Neil Hooley is a Lecturer in Education and Indigenous education at Victoria University. Neil recently wrote an article titled “The nation’s shame: A racist education system which excludes Indigenous children” in which he tells us that the Education system is racist because it hasn’t implemented a completely different method of teaching that he thinks would better serve aboriginal kids.
So what Neil Hooley is saying is that aboriginal kids, on average, aren’t as capable as non-aboriginal kids of learning via the current educational system. That, to me, sounds like a racist statement!
It amazes me that someone like Neil Hooley, who is intelligent enough to become a university professor, can make such incredibly contradictory statements. Compare the two statements:
- The education system should treat aboriginal students exactly the same as white students – it should expect academic results to be independent of race.
- Aboriginal students are incapable of learning as well as white students under the existing system.

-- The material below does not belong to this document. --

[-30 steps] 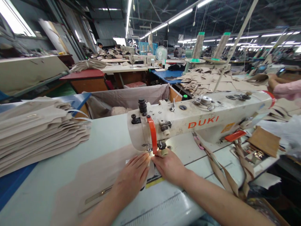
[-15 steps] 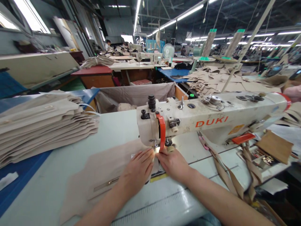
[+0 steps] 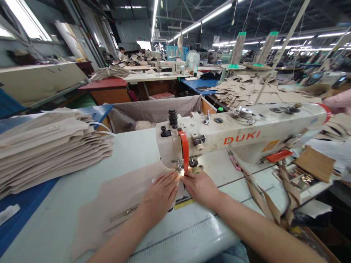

Imagine a hypothetical situation where one of those statements was said by a racist and one was said by a non-racist, which statement would you attribute to the racist?
There is no doubt in my mind that most people would say that statement 2 is the racist statement.
Yet Neil Hooley comes to the exact opposite conclusion. He says that statement 1 is racist and that statement 2 is an acceptable position for a champion of anti-racism!
I can understand wanting to improve educational outcomes for aboriginal people, and suggesting alternative methods of teaching that might achieve better results. But I can not understand branding the current system as racist.
But wait, I lie – I think I can understand it.
I think there are some people that find it extremely difficult to think clearly and objectively around aboriginal issues because they are heavily invested in the belief that aboriginal people are good people that have always been victimised by white people and will continue to be victimised by white people and their racism.
They believe that aboriginals are the good people and white people are the baddies – white people are racists and whatever they do has a racist undertone. If this is one of your core beliefs then of course you tend to see racism even where there is none. Such a belief attributes all problems to racism.
It requires such a core belief to be able to publicly state that treating aboriginal students the same as white students is racist.
I read the article but it was too broad.
It depends on the demographic/geographic and cultural context.
Claiming a problem is ‘racial’ doesn’t imply a slur on any party other than the one with a duty of care. In this instance the Education System.
I think the importance of education and cultural heritage need not be exclusive.
Your judgement from reading the article is premature and simplistic.
It seems you are more focused on winning a point than education of minors.
you’re right, My article isn’t giving any consideration to what is best for the education of minors – that wasn’t its purpose.
I have no issue with different forms of education being provided to different socio-economic or cultural groups if that’s what’s required to produce the best educational outcome.
My article’s purpose was simply to point out the contradiction in Neil Hooley’s charicterisation of the situation as racist. He should have called the current system ineffective rather than racist.
If the teachers were refusing to teach aboriginal students then that would be racist. But when the aboriginal students fail to attend class, that’s definitely not a racist act on the part of the teacher or the system.
I think it would have been fairer to say that the education department hasn’t yet figured out a way to get aboriginal kids to stay in classrooms and that they need to keep trying to figure out a way. I think its unfair to say they haven’t figured it out yet because they’re racist.